◆ **Data section**:

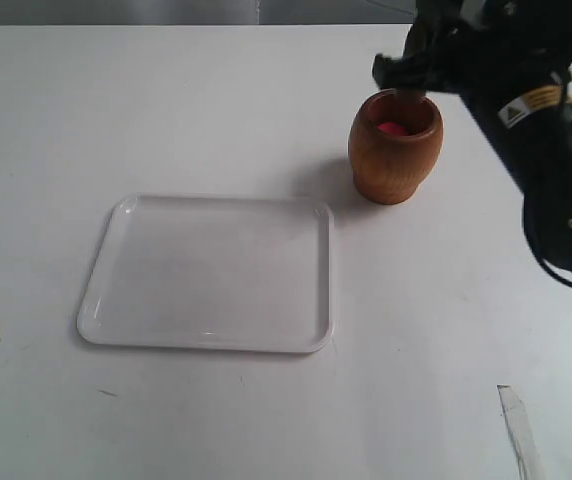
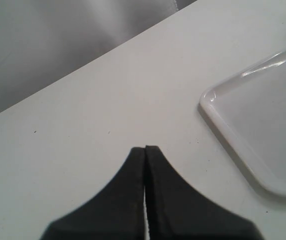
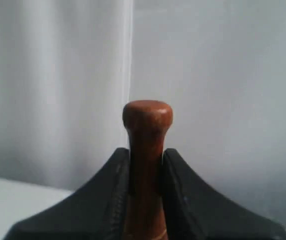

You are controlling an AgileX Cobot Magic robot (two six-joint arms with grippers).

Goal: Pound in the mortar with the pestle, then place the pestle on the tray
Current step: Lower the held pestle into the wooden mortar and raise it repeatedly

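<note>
Right hand [image 3: 146,155] clamps the reddish-brown pestle [image 3: 147,117], knob up, shaft upright into the brown mortar [image 1: 394,155]; left hand [image 2: 145,150] pinched shut.

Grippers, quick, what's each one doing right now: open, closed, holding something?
Left gripper: closed, holding nothing, beside the tray.
Right gripper: closed on the pestle handle, over the mortar.
</note>
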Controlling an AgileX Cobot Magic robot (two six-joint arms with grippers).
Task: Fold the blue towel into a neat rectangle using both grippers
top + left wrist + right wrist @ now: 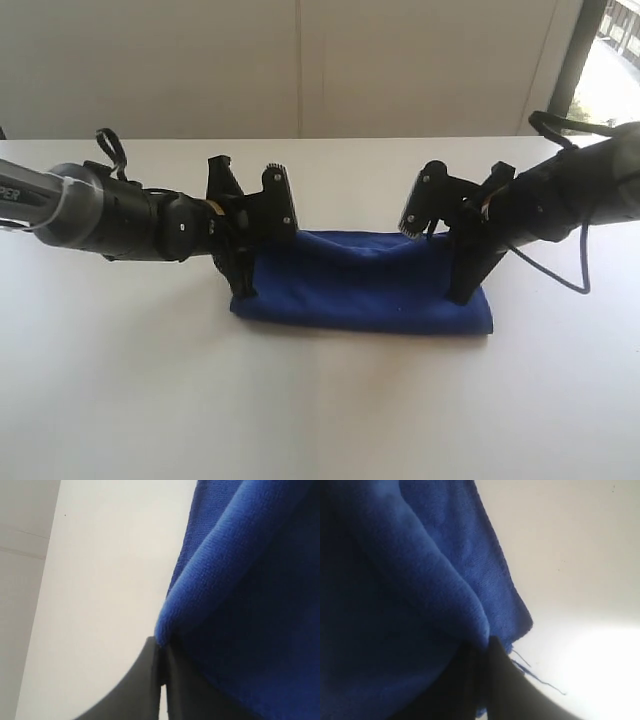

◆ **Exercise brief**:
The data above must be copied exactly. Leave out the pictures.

◆ **Exercise response**:
You are controlling an AgileX Cobot Magic robot (two six-joint arms with grippers).

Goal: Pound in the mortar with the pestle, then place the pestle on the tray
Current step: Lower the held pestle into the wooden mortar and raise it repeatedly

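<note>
Right hand [image 3: 146,155] clamps the reddish-brown pestle [image 3: 147,117], knob up, shaft upright into the brown mortar [image 1: 394,155]; left hand [image 2: 145,150] pinched shut.

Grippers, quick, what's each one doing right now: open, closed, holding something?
Left gripper: closed, holding nothing, beside the tray.
Right gripper: closed on the pestle handle, over the mortar.
</note>
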Controlling an AgileX Cobot Magic robot (two six-joint arms with grippers).
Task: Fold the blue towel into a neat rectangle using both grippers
top + left wrist + right wrist @ now: 

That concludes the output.